Jean Luc Ponty concluse le sue migliori esperienze con il violino elettrificato dopo aver portato alla luce le possibilità melodiche dello strumento e aver trovato le connessioni con il contrasto ritmico. Da allora sono sorte molte imitazioni, che pian piano hanno ceduto parzialmente il passo quando nella musica è incalzata la sonicità e la ricerca sui timbri. Da quel momento le strade si sono divaricate: da una parte i violinisti hanno implementato il fattore suono, cioè hanno cercato di ampliare le prospettive degli strumenti tramite una loro sovraesposizione, ottenuta attraverso l’intervento sempre più pressante di dispositivi elettronici da abbinare all’usuale e tradizionale modo di suonare, dall’altra hanno prodotto vere e proprie modificazioni che hanno reso irriconoscibile il timbro originario dello strumento.

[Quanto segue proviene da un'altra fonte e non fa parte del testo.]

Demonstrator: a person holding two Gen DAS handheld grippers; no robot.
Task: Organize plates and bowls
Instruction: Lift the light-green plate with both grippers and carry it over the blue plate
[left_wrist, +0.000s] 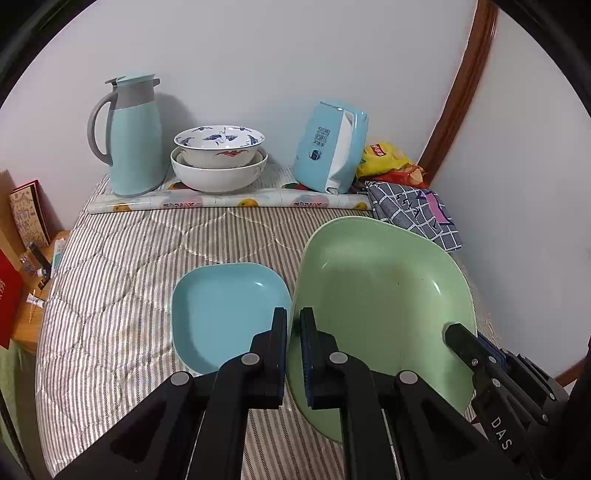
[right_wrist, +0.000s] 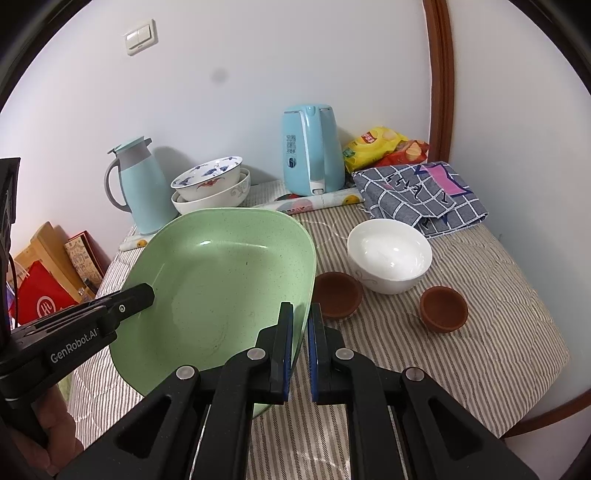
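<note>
Left gripper (left_wrist: 293, 325): fingers nearly together, pinching the left rim of the green plate (left_wrist: 380, 306); in the right wrist view it enters from the left (right_wrist: 147, 291), one finger lying over the plate's inner face.
Right gripper (right_wrist: 300, 321): fingers nearly together, pinching the plate's right rim; seen at the right edge of the left wrist view (left_wrist: 456, 334).
Green plate: large, squarish, speckled, held between both grippers and tilted above the striped quilted cloth (left_wrist: 122, 295).
Blue plate (left_wrist: 225, 314): smaller, squarish, flat on the cloth just left of the green plate.
White bowl (right_wrist: 389, 254): on the cloth to the right of the green plate.
Brown cups (right_wrist: 443, 308): two, one either side of the white bowl's near edge; the left one (right_wrist: 338, 295) is partly hidden by the green plate.
Stacked bowls (left_wrist: 219, 158): a patterned bowl nested in white ones, near the wall.
Thermos jug (left_wrist: 135, 136): pale blue, left of the stacked bowls.
Electric kettle (right_wrist: 310, 147): pale blue, right of them.
Checked cloth (right_wrist: 421, 192): folded, by the snack bags (right_wrist: 384, 147).
</note>
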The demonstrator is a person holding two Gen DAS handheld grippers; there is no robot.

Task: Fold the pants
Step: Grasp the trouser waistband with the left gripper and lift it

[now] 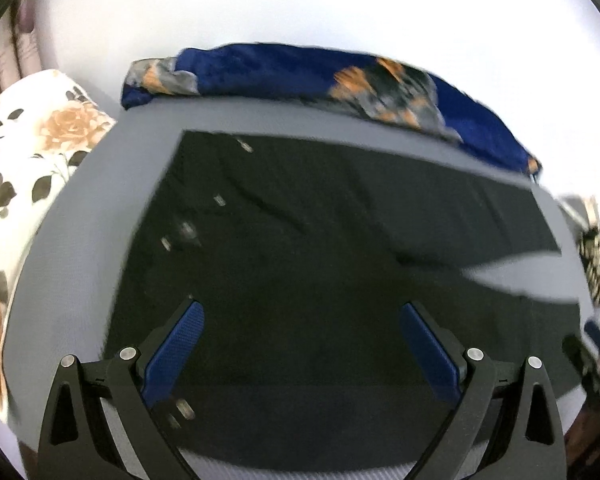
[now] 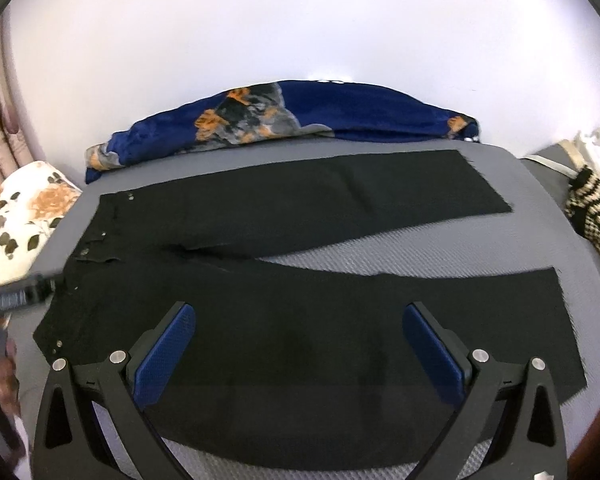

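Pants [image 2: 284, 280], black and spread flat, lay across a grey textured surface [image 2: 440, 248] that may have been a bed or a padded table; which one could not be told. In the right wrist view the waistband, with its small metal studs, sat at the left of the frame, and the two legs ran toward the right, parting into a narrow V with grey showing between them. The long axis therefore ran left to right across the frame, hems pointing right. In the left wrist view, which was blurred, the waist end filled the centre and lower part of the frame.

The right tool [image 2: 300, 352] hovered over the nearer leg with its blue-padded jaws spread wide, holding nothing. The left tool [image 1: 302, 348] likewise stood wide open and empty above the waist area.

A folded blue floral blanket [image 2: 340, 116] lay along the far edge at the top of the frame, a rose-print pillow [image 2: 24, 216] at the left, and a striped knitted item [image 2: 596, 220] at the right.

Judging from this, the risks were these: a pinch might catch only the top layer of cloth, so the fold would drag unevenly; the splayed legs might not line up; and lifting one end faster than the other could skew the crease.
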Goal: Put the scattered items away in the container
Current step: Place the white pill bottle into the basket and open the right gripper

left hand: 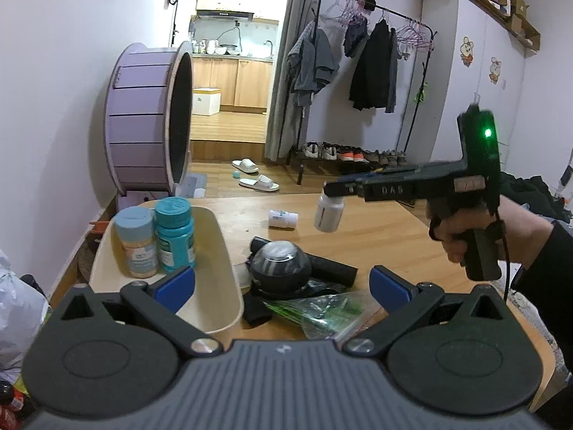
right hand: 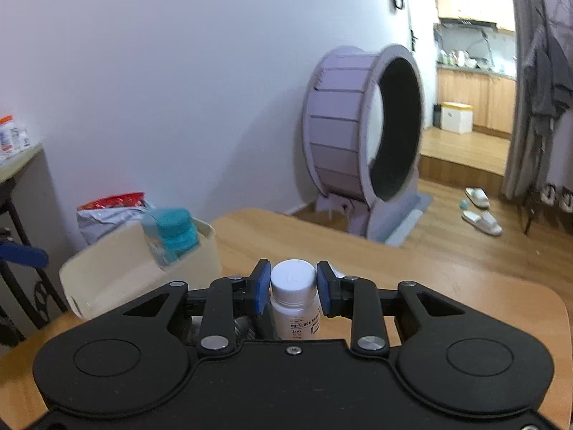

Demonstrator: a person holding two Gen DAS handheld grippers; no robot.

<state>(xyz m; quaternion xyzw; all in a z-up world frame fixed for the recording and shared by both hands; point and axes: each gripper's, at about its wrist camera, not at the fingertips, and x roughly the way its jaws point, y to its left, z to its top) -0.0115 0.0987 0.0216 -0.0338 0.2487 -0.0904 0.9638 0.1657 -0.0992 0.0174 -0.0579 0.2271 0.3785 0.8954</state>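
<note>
Left wrist view: right claw (left hand: 331,190), held level above table (left hand: 376,236), grips white bottle (left hand: 328,213); left claw (left hand: 283,283) wide.

2 bottles (left hand: 155,238) in container (left hand: 215,308) at table's (left hand: 376,247) left; third bottle (left hand: 283,219) lying right.

Soft, even indoor light is filling both views, with a cool violet cast lying on the white walls. The kitchen doorway (left hand: 236,53) is glowing warmer and brighter than the room. Shadows on the tabletop (left hand: 376,236) are staying faint and short. A green indicator light (left hand: 487,132) is flaring on the right gripper's body. Fisheye distortion is bending walls and the clothes rack (left hand: 372,71) toward dark, vignetted corners. In the right wrist view motion blur is smearing the teal jars (right hand: 175,231) and the container (right hand: 139,268).
</note>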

Naturalmente c’erano anche coloro che proponevano vie mediane ed alternative, che attribuivano al violino un ruolo particolare nello sviluppo dei temi: le esperienze trasversali provenienti da una certa fetta del rock dei sessanta fatte da John Cale (anche attraverso i Velvet Underground) e i labirinti minimalisti costruiti da Tony Conrad avevano il compito di dirigere lo strumento verso l’acquisizione di una sorta di pass-partout della mente: è proprio su questa linea che si muovono le ultime vicissitudini del violinista Cornelius Dufallo, nell’equilibrio di mezzi e risultati che risulta da “Bass Violin“, un compact disc ad edizione limitata che lo stesso Cornelius mi ha segnalato, in compagnia del bassista Patrick Derivaz, conosciuto per aver lavorato con Tom Verlaine (nel “Songs & other things“) e Philip Glass (nella soundtrack di “Secret Agent“); l’atmosfera oscura, penetrante ed ipnotica imposta dal basso di Derivaz, assieme a qualche loop elettronico, fa da base per le evoluzioni elettrificate di Dufallo che lo sistema ad un livello tale da farlo apparire stridulo e coinvolgente; è evidente come entrambi i musicisti abbiano un riferimento a quell’ala storica della musica che, partendo dalla New York musicale esplosa negli anni settanta e divisa tra evoluzioni punk, sferzate minimalistiche e poesia oscura si spinge fino a ricomprendere certe austerità classiche.
“Bass Violin” ha quindi l’identità di nomi e generi succitati in forma di echi, costituendo nota di variazione ad un argomento che, a ben ragione, i due musicisti hanno ricompreso nello stadio del suono a sfondo psicologico, dove si apprezzano parecchi dettagli che affiorano all’ascolto concreto: dal mesmerico flusso di “Not sure yet” al cosmico senso di spaesamento di “I don’t know“, dal gioco implacabile tra la base ritmica di Derivaz e il violino perso negli abissi di Dufallo in “The limp” alla sontuosità di “Together” che ribalta semplicemente il barocco ai giorni odierni dandogli una nuova dimensione.